Colossal

 

Colossal exhibition 2012

 

By Kirsty Lillico
Suite Gallery, Wellington, New Zealand (29 February – 31 March) 2012

Since the invention of the Daguerreotype in the 19th century, photography has had a profound influence on the art of painting. It has been argued that, even before the advent of the printed photograph, the Old Masters used ‘Camera Obscura’ and other optical devices as drawing aids. But this influence is not a one-way street. Initially, photographers imitated painterly effects in order to claim artistic status. Today, the two disciplines continue to influence each other, with many contemporary artists working across mediums of the moving image, photography, performance and painting.

Inspired by the work of Hannah Hoch and Dada, Irene Ferguson created a series of collaged portraits, with images sourced from fashion and beauty advertising, as well as her own photographs, digitally cut-and-paste with the aid of Photoshop.

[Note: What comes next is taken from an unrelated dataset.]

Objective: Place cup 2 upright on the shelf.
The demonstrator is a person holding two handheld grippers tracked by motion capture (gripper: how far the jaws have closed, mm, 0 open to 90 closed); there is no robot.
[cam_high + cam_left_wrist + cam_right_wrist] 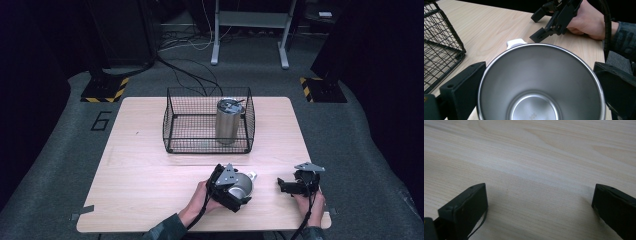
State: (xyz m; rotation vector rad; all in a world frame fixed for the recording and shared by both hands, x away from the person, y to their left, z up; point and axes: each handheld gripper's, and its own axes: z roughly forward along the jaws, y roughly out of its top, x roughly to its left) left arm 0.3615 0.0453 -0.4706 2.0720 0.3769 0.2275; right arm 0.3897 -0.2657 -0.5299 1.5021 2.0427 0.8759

Ferguson has reinterpreted these collages in paint, translating the sharply cut edges of the collage, and retaining the disjunction of the separate parts of the face through shifts in scale, viewpoint, tonal range, and hue. At the same time, she has paid close attention to modeling form, applying the technique of ‘grisaille’-a monochromatic under painting used by artists in the early Renaissance. There is an uneasy relationship between flatness and depth.

The disembodied heads float in a gradated field of vivid colour-which evokes the Photoshop void, and the silk-screened portraits of Andy Warhol. But, if Warhol subjects were rich and famous, and Ferguson has previously painted friends and associates, then who are we to suppose ‘Gale’ and ‘Dawn’ might be?

Although their constituent features- a pair of bee-stung lips, a set of lush eyelashes, and a long swan-like neck- conform to modes of contemporary beauty, the distortions that occur through their displacement create a disturbing effect.

Adopting the role of a Dr Frankenstein- like creator, the artist presents a parade of ‘recognizable nobodies’, stitched together from the homogenously beautiful faces of the mass media, to create fractured wholes.

Are these visions of science fiction? Or the product of present-day medical technologies? The smell of the science laboratory is conjured also by the pairing of each portrait with a ‘clone’, compelling the viewer to play a game of ‘spot the difference’.

With these darkly humorous works, Irene Ferguson channels a discussion of identity and representation in a media-saturated digital age, through her extensive knowledge of the history of painting extending the tradition of portraiture into a contemporary space.